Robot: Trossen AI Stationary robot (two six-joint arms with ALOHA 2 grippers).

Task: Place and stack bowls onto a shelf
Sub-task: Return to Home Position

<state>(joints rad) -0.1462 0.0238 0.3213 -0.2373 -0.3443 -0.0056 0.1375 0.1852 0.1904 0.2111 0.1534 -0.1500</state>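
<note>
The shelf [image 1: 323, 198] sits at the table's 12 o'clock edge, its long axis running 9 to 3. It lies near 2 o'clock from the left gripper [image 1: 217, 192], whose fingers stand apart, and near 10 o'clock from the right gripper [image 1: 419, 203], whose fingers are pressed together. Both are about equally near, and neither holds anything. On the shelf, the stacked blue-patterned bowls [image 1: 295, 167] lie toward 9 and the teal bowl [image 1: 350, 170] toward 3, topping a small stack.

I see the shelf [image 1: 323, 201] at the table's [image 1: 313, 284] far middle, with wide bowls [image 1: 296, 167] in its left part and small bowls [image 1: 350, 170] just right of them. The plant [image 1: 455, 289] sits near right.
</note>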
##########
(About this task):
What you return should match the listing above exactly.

(Answer box):
Robot: Trossen AI Stationary robot (two six-joint arms with ALOHA 2 grippers).

Task: Place and stack bowls onto a shelf
Sub-task: Return to Home Position

<state>(joints rad) -0.1462 0.0238 0.3213 -0.2373 -0.3443 -0.0056 0.1375 0.1852 0.1904 0.2111 0.1534 -0.1500</state>
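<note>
The shelf [image 1: 323, 198] sits at the table's 12 o'clock edge, its long axis running 9 to 3. It lies near 2 o'clock from the left gripper [image 1: 217, 192], whose fingers stand apart, and near 10 o'clock from the right gripper [image 1: 419, 203], whose fingers are pressed together. Both are about equally near, and neither holds anything. On the shelf, the stacked blue-patterned bowls [image 1: 295, 167] lie toward 9 and the teal bowl [image 1: 350, 170] toward 3, topping a small stack.

I see the shelf [image 1: 323, 201] at the table's [image 1: 313, 284] far middle, with wide bowls [image 1: 296, 167] in its left part and small bowls [image 1: 350, 170] just right of them. The plant [image 1: 455, 289] sits near right.
</note>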

The exercise is complete with this answer.